About this exercise:
Each line from the first entry to the line with "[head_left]", both included, is to be returned unchanged, with any pictures dropped.

[Stored records]
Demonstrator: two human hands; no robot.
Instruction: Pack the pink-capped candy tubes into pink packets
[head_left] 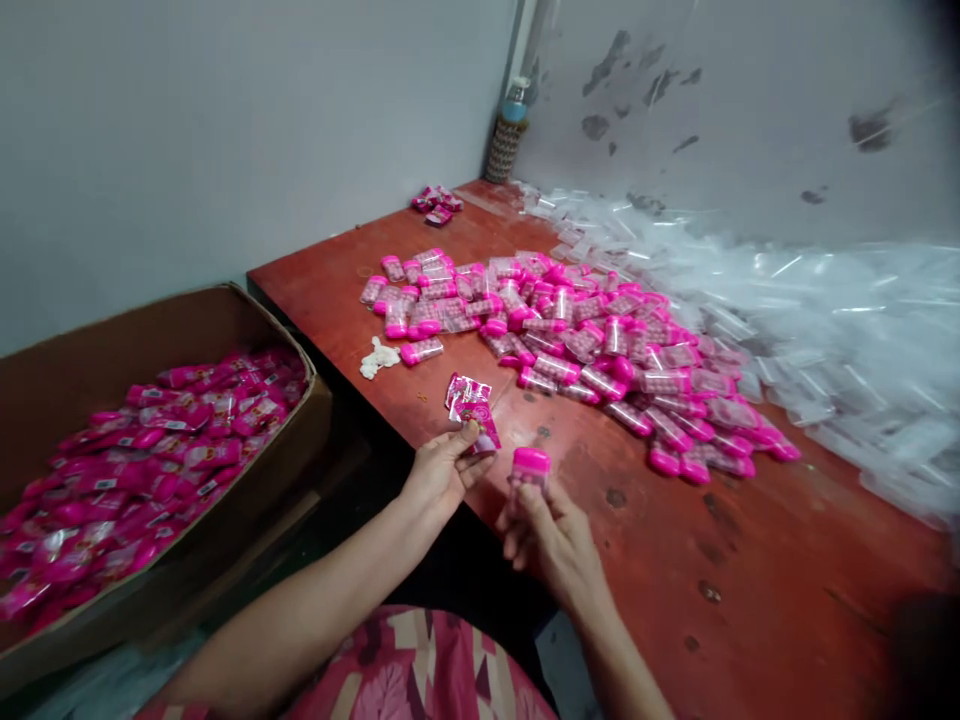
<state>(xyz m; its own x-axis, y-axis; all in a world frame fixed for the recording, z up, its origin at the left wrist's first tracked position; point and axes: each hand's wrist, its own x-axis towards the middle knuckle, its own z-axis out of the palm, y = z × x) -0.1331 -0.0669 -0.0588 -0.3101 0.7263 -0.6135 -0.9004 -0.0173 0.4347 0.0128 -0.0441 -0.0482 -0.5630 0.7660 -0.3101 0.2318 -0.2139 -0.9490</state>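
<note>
My left hand (439,475) pinches a pink printed wrapper (484,430) between thumb and fingers at the table's near edge. Just behind it lies some more shiny pink wrapping (459,390); where one piece stops and the other starts is hard to tell. To the right, my right hand (551,535) is closed around a small clear candy bottle (531,462) with its bright pink cap upward. The two hands are a short gap apart. Beyond them a large heap of similar pink-capped bottles (559,370) filled with small pale balls spreads over the red table (637,560).
On the left stands a cardboard box (307,345) full of pink-wrapped bottles (202,420). Clear plastic sleeves (787,300) are piled along the right wall. A whitish lump (379,357), a few pink packets (437,203) and a drink bottle in a woven holder (505,148) are farther back.
</note>
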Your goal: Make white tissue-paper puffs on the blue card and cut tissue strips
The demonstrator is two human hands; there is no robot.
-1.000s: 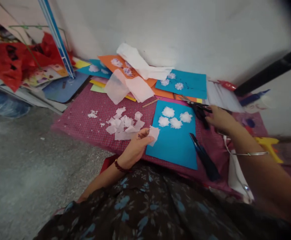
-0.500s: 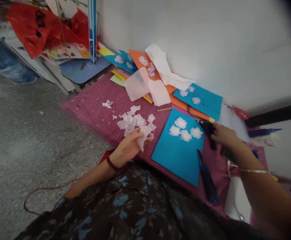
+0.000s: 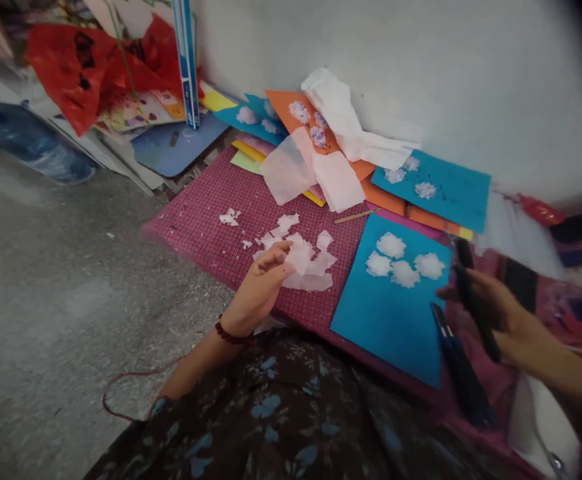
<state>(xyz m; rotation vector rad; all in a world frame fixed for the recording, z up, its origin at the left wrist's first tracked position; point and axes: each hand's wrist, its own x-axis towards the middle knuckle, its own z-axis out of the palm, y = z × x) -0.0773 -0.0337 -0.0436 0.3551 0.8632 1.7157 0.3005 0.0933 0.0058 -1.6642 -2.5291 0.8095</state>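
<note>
My left hand [image 3: 265, 283] pinches a thin piece of white tissue paper [image 3: 299, 257] between thumb and fingers, above a loose pile of similar cut pieces [image 3: 315, 273]. To the right lies a blue sheet [image 3: 381, 333] bearing several fluffy white paper flowers [image 3: 404, 273]. Just beyond its right edge, my right hand [image 3: 505, 313] is closed around long black handles, which look like those of scissors [image 3: 475, 313]; motion blurs them. Near that hand, a dark utility knife [image 3: 463, 380] overlaps the sheet's right edge.
A red checked cloth [image 3: 195, 220] covers the table. At the back, blue and orange sheets with flowers [image 3: 425, 191] lie beside larger tissue pieces [image 3: 338, 181]. A thin stick [image 3: 357, 216] rests nearby. A red plastic bag [image 3: 71, 73] and a water bottle [image 3: 31, 147] are at left.
The view has shifted, so the table sits farther right. My left hand has turned, its paper now over the pile. My right hand has drawn back toward me with the black handles.
</note>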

Your solution:
Demonstrator: two human hands; no robot.
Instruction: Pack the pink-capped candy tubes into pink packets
[head_left] 

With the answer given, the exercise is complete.